Dernier cas de « petit prix », les changements de prix que l’on peut observer, principalement du côté des premiers tomes de certaines séries manga, et dont l’objectif est d’essayer d’encourager la découverte et de recruter de nouveaux lecteurs. Le cas d’école est bien sûr Naruto, dont les trois premiers volumes sont proposés à 3€ depuis 2016, mais on peut aussi citer Fairy Tail, avec les 5 premiers tomes à 3€ depuis 2018. et d’autres encore qui leur ont emboité le pas.

Côté marché, voici ce que donnent les ventes en volume pour les titres avec un prix moyen inférieur à 5€, par grand segment. Ce qui permet de voir que ce n’est pas un phénomène nouveau, mais qu’il s’est récemment amplifié côté MANGAS et COMICS en particulier.

Même constat si l’on regarde les titres avec un prix moyen inférieur à 3€ — si ce n’est que c’est une pratique quasiment absente sur le segment des MANGAS, d’autant plus quand on la ramène à ses ventes globales ces dernières années.
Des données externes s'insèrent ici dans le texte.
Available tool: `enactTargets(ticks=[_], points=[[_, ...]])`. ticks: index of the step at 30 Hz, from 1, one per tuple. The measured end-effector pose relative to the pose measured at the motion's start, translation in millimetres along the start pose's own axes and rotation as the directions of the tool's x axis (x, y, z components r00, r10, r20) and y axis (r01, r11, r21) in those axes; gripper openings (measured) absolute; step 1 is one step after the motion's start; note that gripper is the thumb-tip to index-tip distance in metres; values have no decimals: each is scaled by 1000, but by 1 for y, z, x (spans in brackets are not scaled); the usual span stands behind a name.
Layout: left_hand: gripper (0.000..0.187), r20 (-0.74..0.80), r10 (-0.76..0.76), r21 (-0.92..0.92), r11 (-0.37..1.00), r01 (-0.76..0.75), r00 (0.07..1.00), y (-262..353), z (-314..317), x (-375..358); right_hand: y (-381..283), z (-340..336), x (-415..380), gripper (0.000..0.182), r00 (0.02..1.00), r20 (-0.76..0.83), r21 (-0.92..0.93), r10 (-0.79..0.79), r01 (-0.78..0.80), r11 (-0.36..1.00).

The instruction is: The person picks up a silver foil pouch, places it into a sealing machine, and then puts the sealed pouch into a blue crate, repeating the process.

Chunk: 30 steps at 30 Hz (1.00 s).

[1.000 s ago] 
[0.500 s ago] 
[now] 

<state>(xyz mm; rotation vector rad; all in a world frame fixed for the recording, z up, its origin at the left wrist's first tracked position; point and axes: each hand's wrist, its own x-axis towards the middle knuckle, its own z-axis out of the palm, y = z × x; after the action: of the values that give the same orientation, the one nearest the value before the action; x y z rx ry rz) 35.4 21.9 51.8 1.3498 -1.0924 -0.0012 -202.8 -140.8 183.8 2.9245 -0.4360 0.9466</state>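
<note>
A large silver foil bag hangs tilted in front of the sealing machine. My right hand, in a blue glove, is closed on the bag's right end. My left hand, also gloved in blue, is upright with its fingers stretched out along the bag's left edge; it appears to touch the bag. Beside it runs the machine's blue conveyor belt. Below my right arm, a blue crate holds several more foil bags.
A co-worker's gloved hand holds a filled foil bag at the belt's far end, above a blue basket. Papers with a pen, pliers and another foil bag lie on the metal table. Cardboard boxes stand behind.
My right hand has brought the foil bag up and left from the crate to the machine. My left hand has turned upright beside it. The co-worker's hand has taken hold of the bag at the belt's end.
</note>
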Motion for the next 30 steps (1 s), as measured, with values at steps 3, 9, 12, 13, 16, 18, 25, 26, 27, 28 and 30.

Autre particularité des MANGAS, le fait que les GSA restent minoritaires dans les ventes de ces ouvrages à prix réduits, puisque ce circuit de distribution ne pèse que pour un gros quart de leurs ventes globales (comparé à un cinquième pour l’ensemble du marché). Pour comparaison, Albums et COMICS réalisent en gros 60 % des ventes en volume des « petits prix » (inférieurs à 5€) en GSA, ce qui ne fait que souligner la différence fondamentale avec l’approche adoptée par les éditeurs de MANGAS. Plus encore, du côté des COMICS, on note l’importance des GSA pour les collections à moins de 3€, qui y écoulent la quasi-totalité de leurs exemplaires, alors que les autres petits prix (entre 3€ et 5€) du segment n’y vendent qu’un sixième du volume total.
Quant aux nouvelles tentatives de format « poche » (ou équivalent), il me semble nécessaire d’avoir un peu plus de recul pour pouvoir vraiment juger de leur impact sur les ventes… et éventuellement sur le lectorat. affaire à suivre, donc.